Exercise instructions →
Whenever a line in the material below contains "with", copy that line.

Data extract →
'''

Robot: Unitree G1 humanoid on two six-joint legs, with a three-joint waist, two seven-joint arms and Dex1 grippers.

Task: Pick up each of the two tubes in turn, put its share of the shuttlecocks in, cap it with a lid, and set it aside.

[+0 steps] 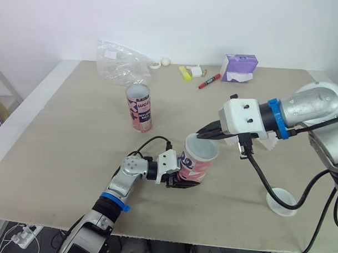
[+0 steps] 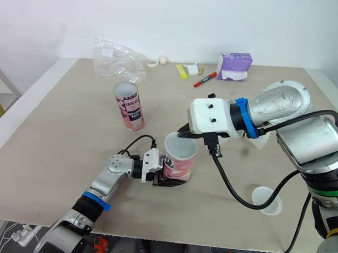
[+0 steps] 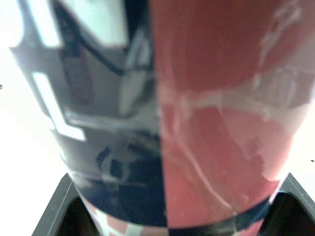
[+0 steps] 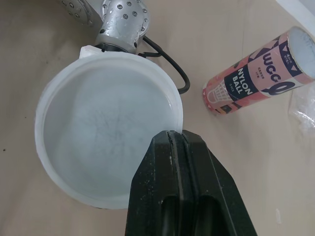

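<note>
Pink tube (image 1: 195,161), tilted and clamped in the left end effector (image 1: 185,180), sits nearer the robot than the standing tube (image 1: 139,108). Right end effector (image 1: 202,135), fingers together, meets the rim of its white lid (image 4: 106,132); it is better to press evenly all around.

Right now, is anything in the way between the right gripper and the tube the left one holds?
Nothing visible is. The right gripper, fingers shut, is right at the rim of the tube, which the left gripper grips near its base.
</note>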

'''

Answer area →
Robot: Unitree G1 humanoid on two six-joint legs, with a three-joint waist, two seven-joint arms and Dex1 grippers.
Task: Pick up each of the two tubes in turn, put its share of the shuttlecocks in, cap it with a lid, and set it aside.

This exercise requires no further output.